Aim of the task
When you copy the material below, keep every line exact and leave each picture out.

Data segment
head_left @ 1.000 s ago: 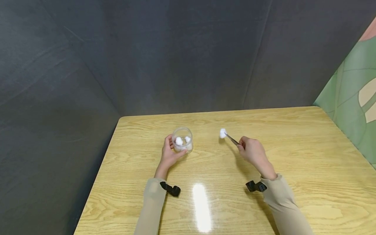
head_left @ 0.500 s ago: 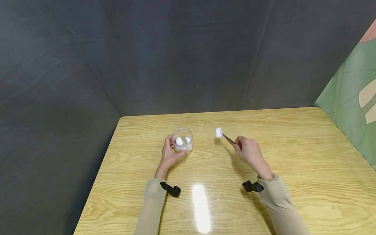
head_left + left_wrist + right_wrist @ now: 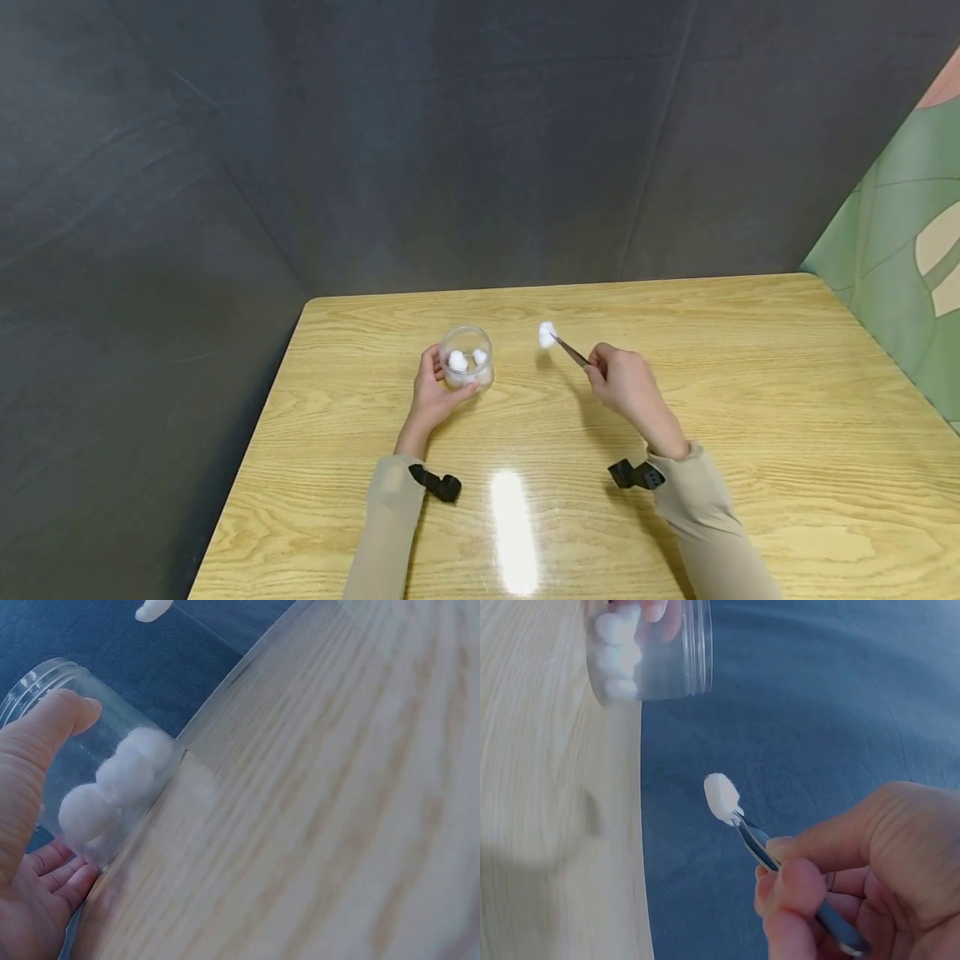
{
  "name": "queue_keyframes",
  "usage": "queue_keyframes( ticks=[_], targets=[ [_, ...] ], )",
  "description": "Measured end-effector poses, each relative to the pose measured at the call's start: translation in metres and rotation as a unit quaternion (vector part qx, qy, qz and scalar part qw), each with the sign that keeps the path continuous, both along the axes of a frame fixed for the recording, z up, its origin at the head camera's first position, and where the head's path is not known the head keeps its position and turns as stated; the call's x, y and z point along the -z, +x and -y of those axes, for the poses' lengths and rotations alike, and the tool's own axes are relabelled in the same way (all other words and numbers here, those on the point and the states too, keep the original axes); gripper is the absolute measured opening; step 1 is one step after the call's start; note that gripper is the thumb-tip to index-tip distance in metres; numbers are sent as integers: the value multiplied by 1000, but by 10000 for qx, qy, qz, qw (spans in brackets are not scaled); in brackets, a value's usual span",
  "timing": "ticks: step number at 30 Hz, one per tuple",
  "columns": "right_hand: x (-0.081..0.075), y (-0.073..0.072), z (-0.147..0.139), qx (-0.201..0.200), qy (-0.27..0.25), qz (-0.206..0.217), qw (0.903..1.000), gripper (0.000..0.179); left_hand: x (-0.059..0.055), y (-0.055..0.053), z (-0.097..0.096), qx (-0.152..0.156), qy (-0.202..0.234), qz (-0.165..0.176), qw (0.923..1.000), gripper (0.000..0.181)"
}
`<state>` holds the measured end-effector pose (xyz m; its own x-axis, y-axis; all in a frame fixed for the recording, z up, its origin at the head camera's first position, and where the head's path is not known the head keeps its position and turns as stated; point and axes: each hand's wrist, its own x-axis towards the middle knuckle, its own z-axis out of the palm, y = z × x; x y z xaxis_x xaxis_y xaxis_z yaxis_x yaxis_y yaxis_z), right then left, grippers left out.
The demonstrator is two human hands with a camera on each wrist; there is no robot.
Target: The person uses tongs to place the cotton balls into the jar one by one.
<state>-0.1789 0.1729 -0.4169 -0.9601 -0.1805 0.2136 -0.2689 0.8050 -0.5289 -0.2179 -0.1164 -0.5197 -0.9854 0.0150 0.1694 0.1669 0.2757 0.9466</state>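
Note:
My left hand (image 3: 437,396) grips a clear, open-topped jar (image 3: 467,340) that stands upright on the table, thumb on the near side and fingers around the left. Several white cotton balls (image 3: 124,776) lie in the bottom of the jar. To the right, my right hand (image 3: 632,388) pinches metal tweezers (image 3: 573,353) between thumb and fingers. A cotton ball (image 3: 721,796) is caught in the tweezers' tips, held above the table and apart from the jar, as its shadow on the wood shows.
The wooden table (image 3: 750,375) has its far edge just beyond the jar, against a dark cloth partition (image 3: 480,150). A green patterned surface (image 3: 892,217) borders the right side. Light glares off the table (image 3: 515,533) between the forearms.
My right hand has moved left, bringing the tweezers and the pinched cotton ball closer to the jar. The left hand and jar have stayed in place.

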Motion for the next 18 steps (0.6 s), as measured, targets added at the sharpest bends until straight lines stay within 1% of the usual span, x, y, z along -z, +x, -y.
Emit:
queue_keyframes(
  ticks=[7,18],
  targets=[
    [-2,0,9,-97,-72,40,9999,12,1,0,0,-54,-61,35,10000,82],
    [-4,2,21,-263,-238,-12,9994,11,1,-1,0,-19,-34,-17,10000,81]
  ],
)
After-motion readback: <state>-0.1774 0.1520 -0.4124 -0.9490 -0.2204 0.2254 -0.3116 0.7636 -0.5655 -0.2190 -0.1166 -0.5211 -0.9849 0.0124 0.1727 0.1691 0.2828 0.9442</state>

Exercise response
head_left @ 1.000 s ago: 
head_left @ 0.500 s ago: 
head_left + left_wrist + right_wrist @ now: 
{
  "name": "queue_keyframes",
  "usage": "queue_keyframes( ticks=[_], targets=[ [_, ...] ], )",
  "description": "Measured end-effector poses, each relative to the pose measured at the call's start: translation in metres and rotation as a unit quaternion (vector part qx, qy, qz and scalar part qw), each with the sign that keeps the path continuous, both along the axes of a frame fixed for the recording, z up, its origin at the head camera's first position, and where the head's path is not known the head keeps its position and turns as stated; the call's x, y and z point along the -z, +x and -y of those axes, for the poses' lengths and rotations alike, and the tool's own axes are relabelled in the same way (all other words and numbers here, those on the point and the states too, keep the original axes); gripper is the absolute measured opening; step 1 is one step after the call's start; note that gripper is the thumb-tip to index-tip distance in metres; numbers are sent as integers: the value multiplied by 1000, but by 10000 for qx, qy, qz, qw (spans in brackets are not scaled); in brackets, a value's usual span",
  "timing": "ticks: step number at 30 Hz, one per tuple",
  "columns": "right_hand: x (-0.081..0.075), y (-0.073..0.072), z (-0.147..0.139), qx (-0.201..0.200), qy (-0.27..0.25), qz (-0.206..0.217), qw (0.903..1.000), gripper (0.000..0.179); left_hand: x (-0.059..0.055), y (-0.055..0.053), z (-0.097..0.096), qx (-0.152..0.156), qy (-0.202..0.234), qz (-0.165..0.176), qw (0.923..1.000), gripper (0.000..0.181)"
}
`<state>` holds the measured end-effector pose (xyz m; its own x-axis, y-axis; all in a frame fixed for the recording, z up, its origin at the head camera's first position, and where the head's path is not known the head keeps its position and turns as stated; point and axes: each hand's wrist, its own x-axis towards the middle knuckle, its own z-axis out of the palm, y = z × x; x y z xaxis_x xaxis_y xaxis_z yaxis_x yaxis_y yaxis_z), right then left, grippers left out.
The demonstrator is two human hands with a camera on each wrist; there is no robot.
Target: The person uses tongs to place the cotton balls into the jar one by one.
<state>-0.1789 0.1729 -0.4169 -0.9601 -0.1805 0.2136 -0.2689 0.8050 -0.5289 -0.2179 -0.1164 -0.5197 -0.9854 0.0150 0.1694 0.1669 0.2757 0.9466</state>
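Note:
My left hand (image 3: 437,396) grips a clear, open-topped jar (image 3: 467,340) that stands upright on the table, thumb on the near side and fingers around the left. Several white cotton balls (image 3: 124,776) lie in the bottom of the jar. To the right, my right hand (image 3: 632,388) pinches metal tweezers (image 3: 573,353) between thumb and fingers. A cotton ball (image 3: 721,796) is caught in the tweezers' tips, held above the table and apart from the jar, as its shadow on the wood shows.
The wooden table (image 3: 750,375) has its far edge just beyond the jar, against a dark cloth partition (image 3: 480,150). A green patterned surface (image 3: 892,217) borders the right side. Light glares off the table (image 3: 515,533) between the forearms.
My right hand has moved left, bringing the tweezers and the pinched cotton ball closer to the jar. The left hand and jar have stayed in place.
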
Motion for the next 18 steps (0.6 s), as measured, targets added at the sharpest bends until straight lines stay within 1% of the usual span, x, y, z along -z, +x, -y.
Emit:
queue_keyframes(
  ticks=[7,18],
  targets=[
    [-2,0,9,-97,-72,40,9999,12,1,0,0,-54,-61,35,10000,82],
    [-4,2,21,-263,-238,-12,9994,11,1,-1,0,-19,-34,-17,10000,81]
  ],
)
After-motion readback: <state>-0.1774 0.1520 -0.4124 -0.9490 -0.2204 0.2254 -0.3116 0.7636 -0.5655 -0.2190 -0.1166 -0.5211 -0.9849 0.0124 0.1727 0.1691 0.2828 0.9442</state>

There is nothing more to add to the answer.